2. No chance to hear Senator Amy Klobuchar diss the Hapsburgs and silos, the latter a risky choice for a senator from Minnesota.
3. No chance to hear Chuck Grassley wrestle with some absurd metaphor about elephants in mouseholes.
4. No chance to see the nominee look at Tailgunner Ted Cruz in such a way as to become the living embodiment of the phrase, “Oh, please.”
Upside:
1. Not having to listen to endless whinging about what happened to poor Brett Kavanaugh, and poor Robert Bork, and poor Janice Rogers Brown.
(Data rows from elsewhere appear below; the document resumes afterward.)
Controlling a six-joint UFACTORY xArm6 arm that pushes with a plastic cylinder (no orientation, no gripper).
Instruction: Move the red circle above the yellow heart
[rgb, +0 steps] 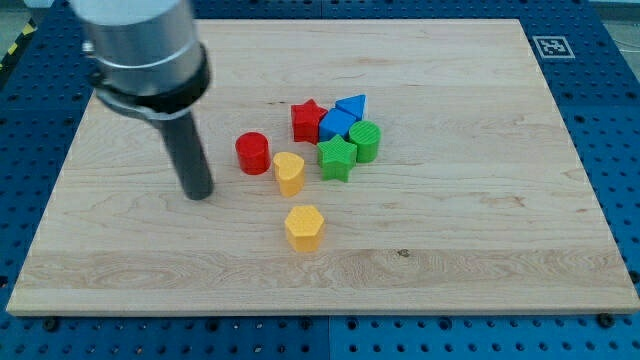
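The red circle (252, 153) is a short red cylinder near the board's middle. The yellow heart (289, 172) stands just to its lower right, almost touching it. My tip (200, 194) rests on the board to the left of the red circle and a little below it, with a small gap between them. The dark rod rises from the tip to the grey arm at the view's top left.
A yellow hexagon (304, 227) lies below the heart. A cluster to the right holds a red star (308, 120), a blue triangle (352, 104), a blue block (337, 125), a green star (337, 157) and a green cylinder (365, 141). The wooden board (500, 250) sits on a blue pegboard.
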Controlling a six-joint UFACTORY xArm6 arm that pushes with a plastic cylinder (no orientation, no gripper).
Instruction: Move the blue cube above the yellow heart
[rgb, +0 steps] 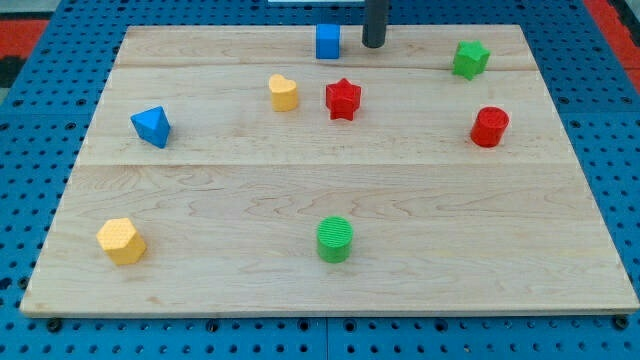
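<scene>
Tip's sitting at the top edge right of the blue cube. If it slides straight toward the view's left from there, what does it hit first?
Most likely the blue cube: my tip sits just to its right, at about the same depth, with bare board between them. Nothing else lies on that line. Depth alignment is hard to confirm from one view, so contact could be off-centre.

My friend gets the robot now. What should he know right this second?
My tip is at the view's top edge of the board, just to the right of the blue cube, with a small gap between them.
The yellow heart sits lower and a little to the left of the cube.
Done: the cube is already higher up than the heart, but off to its right.
Left: probably nudge the cube leftward until it lines up over the heart.
</scene>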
2. Not having to listen to Young Ben Sasse give us a demonstration of When Middle School Civics Goes Horribly Wrong while throwing an elbow into the doctrine of unenumerated powers along the way.
3. Not having to listen to Huckleberry Graham’s patented syrupy passive-aggression. I swear you could grease up an 18-wheeler with a paragraph of his rhetoric.
4. Not having to listen to konztitooshunal skolar Mike Lee explain that, “The Constitution, written by wise men over 200 years ago. Wise men who I believe were raised up by almighty God for that very purpose.” And, in the Beyond, James Madison comes to the sad realization that his life’s work had no purpose.
5. Not having to watch Tailgunner Ted Cruz mistake a Senate hearing room for an afternoon session at CPAC, thereby prompting the aforementioned look from the nominee.
6. Not having to watch as the Reconstruction Amendments are simply read out of American constitutional history—“Cancelled,” if you will—in favor of a conservative concept of retroactive clairvoyance about what a bunch of 18th-century lawyers and slavers, and both, were thinking.
I’ll take the swap, actually. More to follow, I’m sure.